Trifluoperazine blocks dopamine receptors in the central nervous system (CNS). It exerts a pronounced effect on productive psychotic symptoms (hallucinations, delusions). The antipsychotic effect of the drug is combined with a certain stimulating action. The drug also has antiemetic and pronounced cataleptic effects.

It produces anti-serotonin, hypothermic, and inhibitory effects and causes hyperprolactinemia. Anticholinergic and adrenolytic effects, hypotensive and sedative actions are weakly expressed. It does not cause stiffness or general weakness.

Pharmacokinetics.

The extent of absorption of trifluoperazine is quite high; plasma protein binding reaches 95–99 %. First-pass liver metabolism occurs, with a bioavailability of 35 %. Tmax in plasma is 2–4 hours. The drug crosses the blood-brain barrier and passes into breast milk. It is extensively metabolized in the liver to form pharmacologically inactive metabolites. Excretion occurs primarily via the kidneys, as well as through bile.

Clinical characteristics.

Indications.

Psychotic disorders, including schizophrenia.

Contraindications.

Hypersensitivity to the components of the drug, to other agents of the phenothiazine group; heart diseases with conduction disorders and in decompensated stage; severe arterial hypotension; CNS depression; progressive systemic diseases of the brain and spinal cord; angina pectoris; closed-angle glaucoma; impaired liver and kidney function; liver damage; acute and chronic inflammatory liver diseases; peptic ulcer of the stomach and duodenum during exacerbation; epilepsy; Parkinson's disease; disorders of the central respiratory regulation mechanism (especially in children); Reye's syndrome; cachexia; pheochromocytoma; myxedema; benign prostatic hyperplasia; blood pathology (associated with impaired hematopoiesis); bone marrow suppression; prolactin-dependent tumor; breast cancer; age over 60 years.

Interaction with other medicinal products and other forms of interaction.

When used concomitantly:

• with CNS depressants (anesthetics, opioid analgesics, barbiturates, anxiolytics, ethanol and ethanol-containing preparations) – possible enhancement of CNS depression and respiratory depression;
• with tricyclic antidepressants, maprotiline, or monoamine oxidase inhibitors – possible increased risk of neuroleptic malignant syndrome;
• with anticonvulsant drugs – possible reduction of seizure threshold;
• with drugs used to treat hyperthyroidism – increased risk of agranulocytosis;
• with drugs causing extrapyramidal reactions – possible increase in frequency and severity of extrapyramidal disorders;
• with antihypertensive drugs – possible orthostatic hypotension;
• with prochlorperazine – possible prolonged loss of consciousness;
• with adrenaline, other adrenomimetics, and sympathomimetics – possible paradoxical decrease in blood pressure;

− with drugs that prolong the QT interval (antiarrhythmics, nonsedating antihistamines, antimalarials, cisapride, diuretics, tricyclic antidepressants), phenothiazine derivatives – possible increased risk of ventricular arrhythmia;

− with α-adrenoblockers – enhanced hypotensive effects of trifluoperazine;

− with antiepileptic agents – reduced efficacy of antiepileptic drugs;

− with astemizole, disopyramide, erythromycin, procainamide – increased risk of tachycardia;

− with propranolol, sulfadoxine – increased plasma concentration of trifluoperazine;

− with polypeptide antibiotics – possible induction of respiratory muscle paralysis;

− with trazodone – additive hypotensive effect;

− with valproic acid – increased plasma concentration of valproic acid;

• with bromocriptine – phenothiazines suppress the ability of bromocriptine to reduce serum prolactin concentration.

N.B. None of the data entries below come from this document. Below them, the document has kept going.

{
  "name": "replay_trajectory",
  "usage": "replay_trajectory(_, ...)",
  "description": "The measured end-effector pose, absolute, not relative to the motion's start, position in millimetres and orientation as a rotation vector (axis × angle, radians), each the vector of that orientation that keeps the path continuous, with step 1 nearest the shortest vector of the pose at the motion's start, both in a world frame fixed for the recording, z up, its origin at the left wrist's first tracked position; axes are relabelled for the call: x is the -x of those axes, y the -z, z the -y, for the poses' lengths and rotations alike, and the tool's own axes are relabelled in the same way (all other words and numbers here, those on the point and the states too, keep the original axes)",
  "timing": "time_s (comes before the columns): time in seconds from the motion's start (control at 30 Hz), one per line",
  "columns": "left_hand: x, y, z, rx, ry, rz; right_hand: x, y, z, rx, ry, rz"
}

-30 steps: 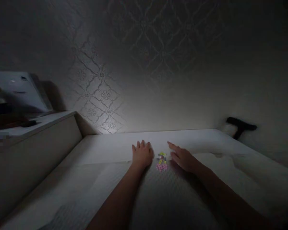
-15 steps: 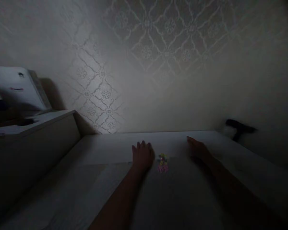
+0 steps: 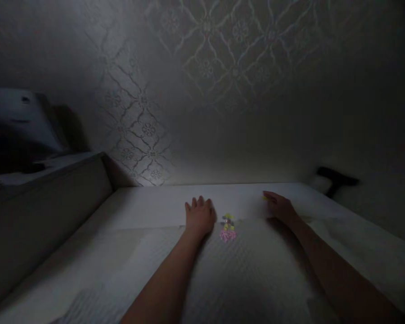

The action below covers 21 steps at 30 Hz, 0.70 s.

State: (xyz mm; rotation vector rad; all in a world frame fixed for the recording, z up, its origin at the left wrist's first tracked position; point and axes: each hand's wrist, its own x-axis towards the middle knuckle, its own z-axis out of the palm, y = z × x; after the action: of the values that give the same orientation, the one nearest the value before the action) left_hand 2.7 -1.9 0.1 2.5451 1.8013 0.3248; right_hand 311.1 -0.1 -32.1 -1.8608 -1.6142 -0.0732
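The room is dim, and both arms reach forward over a white mattress (image 3: 148,279) that runs up to a patterned wall (image 3: 148,135). The left hand (image 3: 200,217) lies flat, palm down and fingers loosely spread, holding nothing; it seems to press the surface to steady it just beside a small heap of coloured pieces (image 3: 227,227), pink at the near end and yellow and grey behind. That heap sits about midway across the mattress, toward its far edge, between the two hands. The right hand (image 3: 279,207) rests further toward the far right corner, fingers curled low, with a tiny yellow piece (image 3: 265,197) at its fingertips; whether it is pinched or merely touched I cannot tell in this light. A dark tool (image 3: 337,182) leans by the wall beyond the right corner, and a shelf (image 3: 47,168) stands along the left edge.
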Motion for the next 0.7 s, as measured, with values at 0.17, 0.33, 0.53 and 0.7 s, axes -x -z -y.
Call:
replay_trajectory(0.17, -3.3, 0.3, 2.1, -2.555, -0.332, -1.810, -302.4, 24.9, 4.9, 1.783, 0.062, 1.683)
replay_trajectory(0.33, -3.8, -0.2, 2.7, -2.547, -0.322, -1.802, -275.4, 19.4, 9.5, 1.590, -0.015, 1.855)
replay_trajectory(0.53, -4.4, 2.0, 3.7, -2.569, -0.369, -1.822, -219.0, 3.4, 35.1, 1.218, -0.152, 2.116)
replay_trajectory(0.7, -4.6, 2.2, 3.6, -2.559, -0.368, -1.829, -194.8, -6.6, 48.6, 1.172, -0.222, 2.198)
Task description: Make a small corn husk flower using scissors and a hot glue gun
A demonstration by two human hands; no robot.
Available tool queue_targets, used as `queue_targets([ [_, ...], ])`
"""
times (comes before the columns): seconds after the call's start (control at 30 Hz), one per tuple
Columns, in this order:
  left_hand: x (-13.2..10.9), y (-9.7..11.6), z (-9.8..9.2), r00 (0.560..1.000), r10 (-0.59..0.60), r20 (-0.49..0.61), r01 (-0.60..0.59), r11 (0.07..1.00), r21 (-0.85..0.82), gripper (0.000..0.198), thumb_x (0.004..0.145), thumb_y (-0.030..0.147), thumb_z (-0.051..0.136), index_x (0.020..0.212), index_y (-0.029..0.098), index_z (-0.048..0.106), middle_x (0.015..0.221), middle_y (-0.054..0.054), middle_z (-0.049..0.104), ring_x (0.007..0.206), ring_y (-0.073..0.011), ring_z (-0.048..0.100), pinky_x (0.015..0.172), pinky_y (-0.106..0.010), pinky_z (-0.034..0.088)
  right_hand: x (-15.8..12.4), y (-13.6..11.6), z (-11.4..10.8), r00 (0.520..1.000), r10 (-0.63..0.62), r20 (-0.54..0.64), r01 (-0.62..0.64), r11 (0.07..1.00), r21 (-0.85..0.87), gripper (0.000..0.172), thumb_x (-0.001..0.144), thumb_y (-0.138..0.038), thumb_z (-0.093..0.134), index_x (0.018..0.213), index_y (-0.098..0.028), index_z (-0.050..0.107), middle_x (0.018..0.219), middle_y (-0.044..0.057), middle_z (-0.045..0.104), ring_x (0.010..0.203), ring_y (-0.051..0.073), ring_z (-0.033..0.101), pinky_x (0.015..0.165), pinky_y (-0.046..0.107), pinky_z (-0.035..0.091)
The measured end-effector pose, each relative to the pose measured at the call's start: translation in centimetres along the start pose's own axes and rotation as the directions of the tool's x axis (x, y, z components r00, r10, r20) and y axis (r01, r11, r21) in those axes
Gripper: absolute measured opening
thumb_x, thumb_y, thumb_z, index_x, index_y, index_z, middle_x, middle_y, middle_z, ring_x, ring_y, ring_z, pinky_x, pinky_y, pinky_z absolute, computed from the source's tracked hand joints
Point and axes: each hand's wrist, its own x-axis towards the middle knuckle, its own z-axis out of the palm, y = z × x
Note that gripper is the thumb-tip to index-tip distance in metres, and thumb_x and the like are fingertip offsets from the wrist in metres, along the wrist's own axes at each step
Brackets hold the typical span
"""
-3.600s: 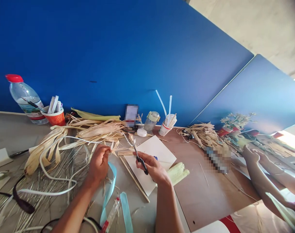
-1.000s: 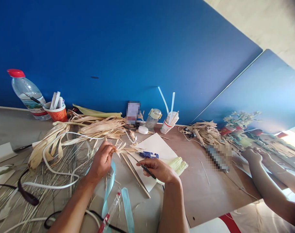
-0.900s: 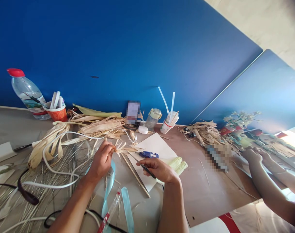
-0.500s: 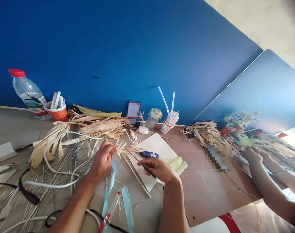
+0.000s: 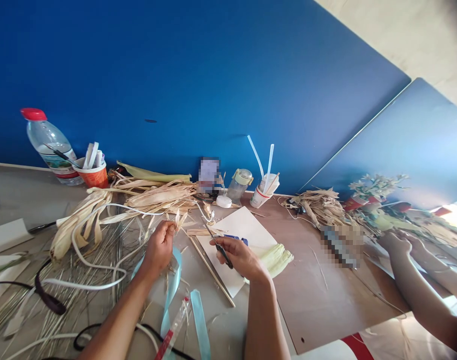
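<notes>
While the left hand (image 5: pixel 159 246) pinches a pale husk piece (image 5: pixel 180 220) jutting toward one o'clock, the right hand (image 5: pixel 241 256) grips black-handled scissors (image 5: pixel 229 261), tip toward eleven, apart from the husk. Bottle (image 5: pixel 50 137), ten o'clock from left hand: green-and-red label (image 5: pixel 61 161), lettering too small to read. White cup (image 5: pixel 258 198), one o'clock from right hand: printed mark, illegible.

Grey and brown tabletop (image 5: pixel 303 300): dried husks (image 5: pixel 164 196), thin stems (image 5: pixel 100 255), white paper (image 5: pixel 245 226), light-blue ribbon (image 5: pixel 200 320).
</notes>
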Motion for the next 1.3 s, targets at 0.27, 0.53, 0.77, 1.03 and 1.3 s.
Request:
queue_targets([
  [0.27,0.3,-0.1,-0.4,0.999,0.045,-0.010,-0.045,0.999,-0.020,0.018,0.088,0.036,0.044,0.081,0.025,0.057,0.073,-0.002,0.062,0.070,-0.0195,0.060,0.070,-0.033,0.051,-0.7,0.6,-1.0,0.992,0.027,0.120,-0.040,0.993,0.107,0.038,0.077,-0.036,0.063,0.108,-0.015,0.067,0.060,-0.004,0.051,0.058,0.010,0.042,0.056,0.024,0.033],
  [0.53,0.4,-0.3,-0.4,0.993,0.113,0.023,-0.113,0.994,0.005,0.018,0.089,0.032,0.043,0.080,0.024,0.057,0.074,-0.002,0.060,0.073,-0.0182,0.059,0.072,-0.031,0.050,-1.1,0.6,-1.6,0.983,0.053,0.176,-0.074,0.991,0.113,0.038,0.074,-0.033,0.067,0.108,-0.016,0.068,0.059,-0.004,0.055,0.057,0.010,0.048,0.055,0.024,0.035],
  [0.77,0.4,-0.3,-0.2,0.997,0.078,0.010,-0.078,0.997,0.010,0.019,0.088,0.036,0.044,0.081,0.024,0.057,0.075,-0.002,0.062,0.075,-0.0203,0.063,0.074,-0.034,0.052,-0.5,0.5,-0.9,0.992,0.050,0.120,-0.067,0.988,0.137,0.038,0.076,-0.033,0.063,0.108,-0.014,0.066,0.058,-0.004,0.055,0.057,0.010,0.048,0.056,0.024,0.034],
  [1.03,0.2,-0.3,-0.1,0.999,0.050,0.000,-0.050,0.999,-0.020,0.017,0.087,0.036,0.045,0.082,0.025,0.057,0.076,-0.002,0.064,0.076,-0.0205,0.064,0.075,-0.034,0.054,1.3,-0.2,2.1,0.991,0.097,-0.096,-0.124,0.929,-0.348,0.036,0.078,-0.023,0.058,0.111,-0.017,0.069,0.062,-0.003,0.054,0.057,0.012,0.044,0.056,0.025,0.031],
  [1.3,-0.1,0.6,0.3,0.992,0.107,-0.065,-0.110,0.993,-0.032,0.019,0.089,0.034,0.043,0.082,0.023,0.057,0.078,-0.003,0.063,0.076,-0.0198,0.062,0.074,-0.032,0.052,1.4,-2.1,5.5,0.975,0.069,-0.214,-0.188,0.767,-0.613,0.033,0.081,-0.024,0.056,0.111,-0.020,0.069,0.091,0.008,0.073,0.086,0.022,0.064,0.078,0.030,0.039],
])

Inducers of CYP1A2 reduce the concentration and effect of trifluoperazine, while inhibitors of CYP1A2 increase the concentration and effect of trifluoperazine.

The drug may reduce the effect of oral anticoagulants.

Use with caution when coadministered with anti-tuberculosis antibacterial agents.

The drug may weaken the vasoconstrictive effect of ephedrine, enhance the anticholinergic effects of other drugs, suppress the action of amphetamines, levodopa, clonidine, and guanethidine.

Antacids, anti-Parkinson agents, and lithium preparations interfere with the absorption of trifluoperazine.

Special precautions for use.

Use with particular caution (if the benefit of treatment outweighs the risk) or avoid the drug altogether in patients with urinary retention, paralytic ileus, hypothyroidism, cardiovascular diseases, cerebrovascular disorders, respiratory disorders, chronic respiratory diseases, diabetes mellitus, myasthenia gravis, or a history of jaundice.

Patients receiving the drug for a prolonged period require careful monitoring to detect early signs of tardive dyskinesia, ocular changes, hematological or hepatic disorders, and disturbances in cardiac conduction. Regular eye examinations are recommended for patients undergoing long-term phenothiazine therapy.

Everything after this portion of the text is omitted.